WHAT THE TASK REQUIRES | Every line in the data below from the one containing "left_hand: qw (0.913" down to the one containing "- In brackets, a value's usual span", both included, must be retyped exactly; no other line is to appear.

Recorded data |
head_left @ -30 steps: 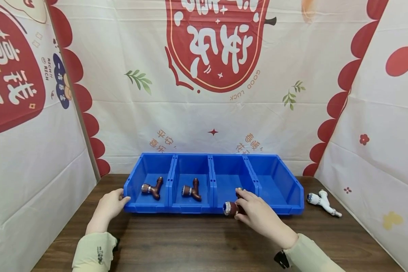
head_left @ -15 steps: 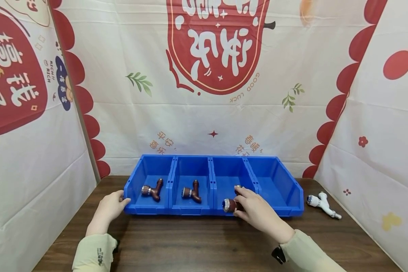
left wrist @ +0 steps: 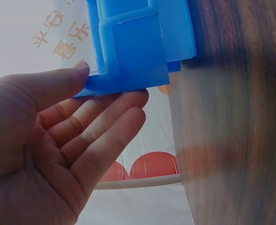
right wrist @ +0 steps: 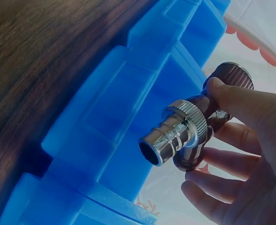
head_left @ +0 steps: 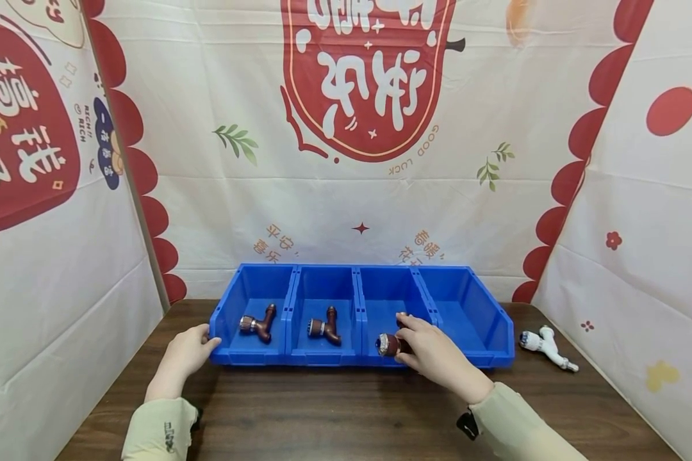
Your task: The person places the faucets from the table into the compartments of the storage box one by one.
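My right hand [head_left: 435, 346] grips a dark brown faucet [head_left: 387, 345] over the front of the third compartment from the left. In the right wrist view, the thumb and fingers hold the faucet [right wrist: 212, 110] by its body. Its ribbed knob and silver threaded spout stick out. My left hand [head_left: 186, 352] pinches the left side wall of the blue bin row [head_left: 259, 360]. The left wrist view has the thumb on one face of the blue wall [left wrist: 138, 70] and fingers on the other. One brown faucet [head_left: 258, 323] lies in the first compartment, and another brown faucet [head_left: 325, 326] in the second.
A white faucet [head_left: 548, 349] lies on the wooden table [head_left: 300, 410], right of the bins. Printed cloth [head_left: 346, 198] hangs behind and on both sides. Dividers [head_left: 359, 314] separate the compartments.
My right hand has moved slightly up and forward with the faucet, from the bin's front edge to over the third compartment. The left hand keeps its place on the bin wall.
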Tool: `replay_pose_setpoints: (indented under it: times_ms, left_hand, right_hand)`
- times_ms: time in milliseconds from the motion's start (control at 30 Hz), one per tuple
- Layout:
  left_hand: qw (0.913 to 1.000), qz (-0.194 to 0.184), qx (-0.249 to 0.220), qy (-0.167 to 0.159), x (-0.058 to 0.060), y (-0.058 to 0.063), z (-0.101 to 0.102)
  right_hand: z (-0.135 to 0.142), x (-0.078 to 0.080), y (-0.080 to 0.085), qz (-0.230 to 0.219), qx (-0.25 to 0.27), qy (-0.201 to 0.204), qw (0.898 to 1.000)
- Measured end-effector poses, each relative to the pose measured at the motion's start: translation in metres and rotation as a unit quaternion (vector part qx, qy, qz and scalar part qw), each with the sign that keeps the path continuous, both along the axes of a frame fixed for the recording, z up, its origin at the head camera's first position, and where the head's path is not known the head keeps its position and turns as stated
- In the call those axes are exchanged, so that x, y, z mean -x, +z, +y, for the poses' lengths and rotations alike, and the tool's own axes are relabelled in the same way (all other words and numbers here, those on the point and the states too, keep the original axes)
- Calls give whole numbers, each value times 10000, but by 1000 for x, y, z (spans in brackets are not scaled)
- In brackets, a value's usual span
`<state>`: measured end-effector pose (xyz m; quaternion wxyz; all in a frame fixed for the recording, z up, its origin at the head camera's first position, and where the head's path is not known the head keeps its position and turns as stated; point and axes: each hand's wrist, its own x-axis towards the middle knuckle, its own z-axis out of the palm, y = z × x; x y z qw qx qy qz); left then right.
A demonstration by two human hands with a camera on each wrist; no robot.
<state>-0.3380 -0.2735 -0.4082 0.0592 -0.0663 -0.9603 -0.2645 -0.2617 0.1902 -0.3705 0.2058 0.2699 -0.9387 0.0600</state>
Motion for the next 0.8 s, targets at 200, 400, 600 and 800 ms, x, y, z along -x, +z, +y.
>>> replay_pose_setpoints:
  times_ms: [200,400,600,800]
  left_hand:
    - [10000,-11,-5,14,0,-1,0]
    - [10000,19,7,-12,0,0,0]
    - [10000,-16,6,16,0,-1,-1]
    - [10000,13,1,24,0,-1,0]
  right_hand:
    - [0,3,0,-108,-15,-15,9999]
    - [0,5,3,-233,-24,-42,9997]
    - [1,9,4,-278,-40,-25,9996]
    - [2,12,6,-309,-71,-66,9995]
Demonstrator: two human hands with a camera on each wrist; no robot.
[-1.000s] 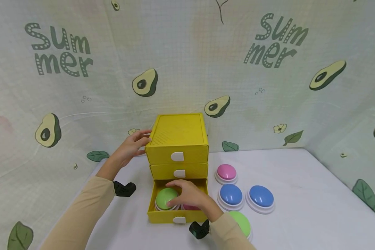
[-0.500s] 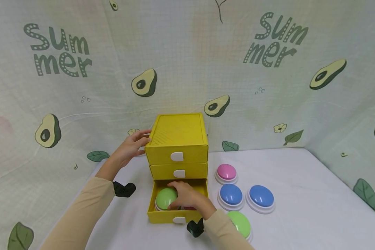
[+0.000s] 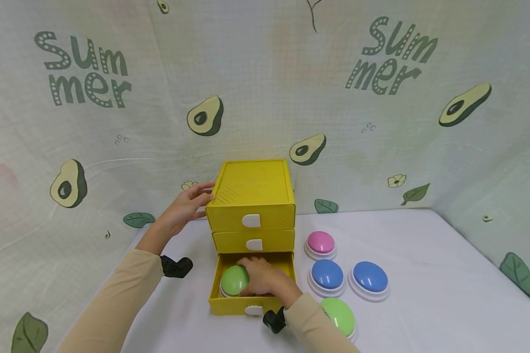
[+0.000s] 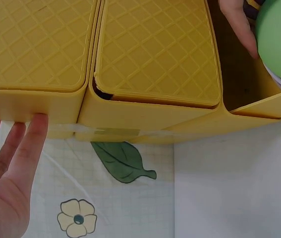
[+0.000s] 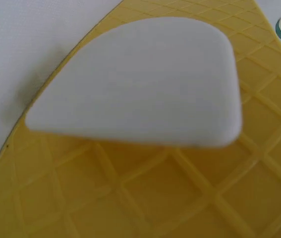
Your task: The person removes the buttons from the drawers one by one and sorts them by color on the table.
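Observation:
A yellow three-tier drawer box (image 3: 253,184) stands on the table with its bottom drawer (image 3: 231,307) pulled out. Inside that drawer a green dome buzzer (image 3: 234,280) on a white base sits at left, and a pink buzzer (image 3: 281,272) shows in part behind my hand. My right hand (image 3: 265,279) reaches into the drawer and grips the green buzzer from its right, a finger (image 4: 242,27) along the dome in the left wrist view. My left hand (image 3: 187,206) rests its extended fingertips against the box's upper left side. A white drawer tab (image 5: 140,82) fills the right wrist view.
Right of the box, a pink buzzer (image 3: 321,243), two blue buzzers (image 3: 327,274) and a green buzzer (image 3: 339,316) stand on the white table (image 3: 424,274). The upper two drawers are shut. A printed cloth (image 3: 256,73) hangs behind.
My right hand has settled lower and slightly right within the drawer, closing in beside the green buzzer. The left hand and the box stay in place.

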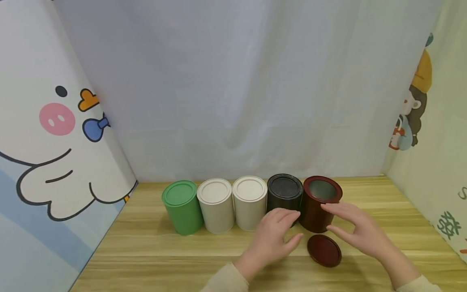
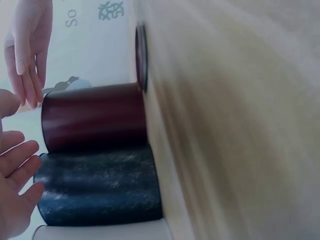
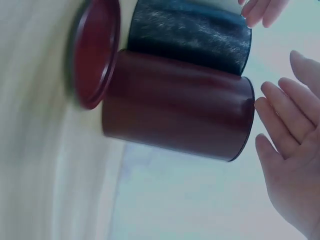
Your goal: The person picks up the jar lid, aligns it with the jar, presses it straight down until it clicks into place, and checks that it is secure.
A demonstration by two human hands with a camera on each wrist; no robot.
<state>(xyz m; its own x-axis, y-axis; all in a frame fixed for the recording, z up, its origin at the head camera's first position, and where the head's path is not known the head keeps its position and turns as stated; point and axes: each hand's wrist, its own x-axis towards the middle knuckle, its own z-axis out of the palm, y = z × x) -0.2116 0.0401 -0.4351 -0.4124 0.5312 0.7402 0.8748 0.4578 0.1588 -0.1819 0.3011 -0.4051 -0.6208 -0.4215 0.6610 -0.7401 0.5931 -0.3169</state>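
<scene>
A dark red canister (image 1: 316, 211) stands at the right end of a row, its top uncovered and its inside greyish. In front of it a dark red round lid (image 1: 324, 250) lies flat on the table. My left hand (image 1: 271, 235) hovers before the black canister (image 1: 284, 190), fingers extended, holding nothing. Close to the red canister's right front side is my right hand (image 1: 359, 229), also with extended fingers and nothing in it. The right wrist view shows those fingers (image 3: 287, 117) near the red canister's rim; whether they touch it I cannot tell.
Two white canisters (image 1: 217, 211) and a green canister (image 1: 184, 213) continue the row leftward, all lidded. They stand on a wood-grain table (image 1: 146, 259). A pale cloth (image 1: 226, 89) hangs behind, with printed panels (image 1: 54, 134) at both sides.
</scene>
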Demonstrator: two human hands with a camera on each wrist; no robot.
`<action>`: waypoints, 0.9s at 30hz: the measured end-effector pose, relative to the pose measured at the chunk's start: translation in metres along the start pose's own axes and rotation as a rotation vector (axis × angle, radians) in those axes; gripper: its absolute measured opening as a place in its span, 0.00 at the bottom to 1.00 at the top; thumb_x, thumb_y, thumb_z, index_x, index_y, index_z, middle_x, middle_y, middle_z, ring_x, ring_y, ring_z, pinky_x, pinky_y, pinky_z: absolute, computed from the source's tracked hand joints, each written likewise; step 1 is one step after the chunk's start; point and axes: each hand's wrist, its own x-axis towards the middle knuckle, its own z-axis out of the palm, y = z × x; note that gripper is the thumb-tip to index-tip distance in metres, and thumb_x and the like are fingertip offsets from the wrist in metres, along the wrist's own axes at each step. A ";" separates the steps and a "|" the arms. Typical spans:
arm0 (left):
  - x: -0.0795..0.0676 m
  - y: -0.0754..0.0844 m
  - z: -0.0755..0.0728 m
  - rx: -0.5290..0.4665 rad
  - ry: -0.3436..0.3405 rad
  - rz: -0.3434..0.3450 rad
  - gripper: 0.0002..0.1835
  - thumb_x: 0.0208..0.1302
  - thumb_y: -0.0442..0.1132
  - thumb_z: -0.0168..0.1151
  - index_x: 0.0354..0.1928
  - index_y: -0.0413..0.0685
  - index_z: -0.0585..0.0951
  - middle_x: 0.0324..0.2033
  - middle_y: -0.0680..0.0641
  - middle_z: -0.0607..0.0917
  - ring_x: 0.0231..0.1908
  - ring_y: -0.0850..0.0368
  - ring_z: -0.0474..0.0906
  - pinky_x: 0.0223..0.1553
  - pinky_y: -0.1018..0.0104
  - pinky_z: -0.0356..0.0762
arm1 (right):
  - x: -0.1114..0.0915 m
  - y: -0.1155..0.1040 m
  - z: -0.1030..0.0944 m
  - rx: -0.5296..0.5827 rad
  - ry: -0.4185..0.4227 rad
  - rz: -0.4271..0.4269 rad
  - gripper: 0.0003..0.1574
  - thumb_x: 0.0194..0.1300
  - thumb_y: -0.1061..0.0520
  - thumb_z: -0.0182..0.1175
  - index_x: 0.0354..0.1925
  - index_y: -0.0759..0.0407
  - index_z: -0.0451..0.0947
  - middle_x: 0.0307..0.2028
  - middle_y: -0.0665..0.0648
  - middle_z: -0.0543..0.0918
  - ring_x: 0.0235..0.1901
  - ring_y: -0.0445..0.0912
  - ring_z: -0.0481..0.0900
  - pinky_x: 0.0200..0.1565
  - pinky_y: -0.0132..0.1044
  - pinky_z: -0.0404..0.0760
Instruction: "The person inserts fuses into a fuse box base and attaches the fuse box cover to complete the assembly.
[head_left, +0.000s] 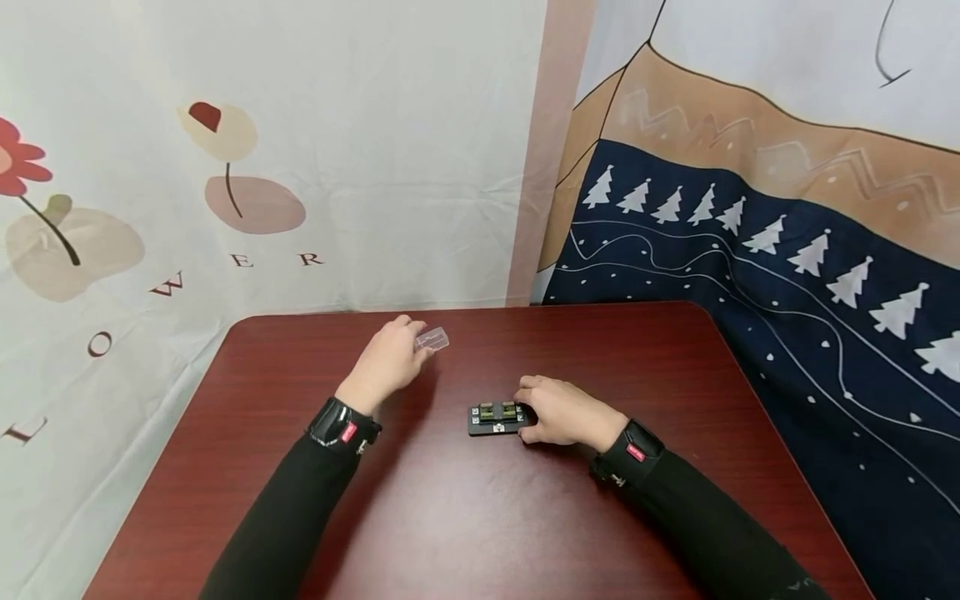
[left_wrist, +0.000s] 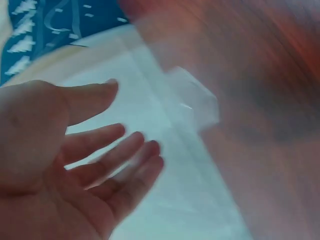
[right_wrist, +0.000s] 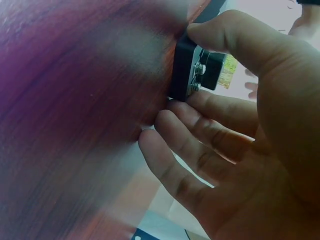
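Note:
A black block with screw terminals and yellow-green inserts lies on the table. My right hand pinches its right end between thumb and index finger; in the right wrist view the other fingers extend beside the block, with tips at the tabletop. A clear plastic cover lies near the table's far edge. Beside it is my left hand, its fingers loosely bent. The left wrist view, blurred, shows a gap between those fingertips and the cover, and nothing in the palm.
The reddish-brown table has rounded far corners. Behind it hangs a pale cloth with flower prints and letters. A dark blue cloth with white trees hangs on the right.

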 end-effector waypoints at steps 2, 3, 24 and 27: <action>0.006 -0.010 0.004 0.007 -0.010 -0.007 0.26 0.68 0.40 0.69 0.64 0.33 0.80 0.54 0.33 0.84 0.53 0.36 0.82 0.58 0.43 0.80 | 0.000 -0.001 0.001 0.001 -0.011 0.004 0.31 0.58 0.43 0.74 0.55 0.57 0.86 0.41 0.48 0.77 0.37 0.43 0.75 0.42 0.41 0.80; 0.009 -0.015 0.006 0.006 -0.020 -0.012 0.27 0.68 0.39 0.68 0.65 0.33 0.79 0.56 0.33 0.83 0.54 0.36 0.81 0.59 0.43 0.80 | 0.001 -0.001 0.002 -0.001 -0.015 0.007 0.31 0.58 0.43 0.74 0.55 0.57 0.86 0.41 0.48 0.76 0.37 0.43 0.75 0.42 0.41 0.80; 0.030 -0.031 0.033 -0.019 -0.135 -0.057 0.13 0.68 0.37 0.68 0.49 0.35 0.86 0.41 0.38 0.84 0.42 0.41 0.82 0.51 0.47 0.82 | -0.001 -0.002 0.001 -0.002 -0.003 0.008 0.32 0.57 0.44 0.74 0.56 0.59 0.85 0.42 0.49 0.77 0.39 0.44 0.75 0.44 0.43 0.81; 0.030 -0.032 0.031 -0.024 -0.139 -0.047 0.14 0.68 0.37 0.68 0.50 0.34 0.86 0.42 0.37 0.85 0.43 0.40 0.83 0.51 0.47 0.82 | -0.001 0.000 0.002 0.010 0.003 0.010 0.32 0.58 0.43 0.74 0.57 0.58 0.85 0.42 0.48 0.76 0.41 0.44 0.74 0.46 0.42 0.80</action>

WRITTEN SOLUTION |
  left_hand: qw (0.913 to 1.000), qz (-0.194 to 0.184), qx (-0.249 to 0.220), qy (-0.167 to 0.159), x (-0.058 to 0.060), y (-0.058 to 0.063), z (-0.101 to 0.102)
  right_hand: z (-0.135 to 0.142), x (-0.078 to 0.080), y (-0.080 to 0.085), qz (-0.230 to 0.219), qx (-0.25 to 0.27), qy (-0.201 to 0.204), qw (0.898 to 1.000)
- Measured end-effector poses, each relative to the pose measured at the motion's start: translation in metres and rotation as a unit quaternion (vector part qx, qy, qz and scalar part qw), each with the sign that keeps the path continuous, both along the axes of a frame fixed for the recording, z up, its origin at the head camera's first position, and where the head's path is not known the head keeps its position and turns as stated
- In the call those axes are exchanged, so that x, y, z mean -x, +z, +y, for the poses' lengths and rotations alike, and the tool's own axes are relabelled in the same way (all other words and numbers here, those on the point and the states too, keep the original axes)
- Calls give whole numbers, each value times 10000, but by 1000 for x, y, z (spans in brackets are not scaled)
- In brackets, a value's usual span

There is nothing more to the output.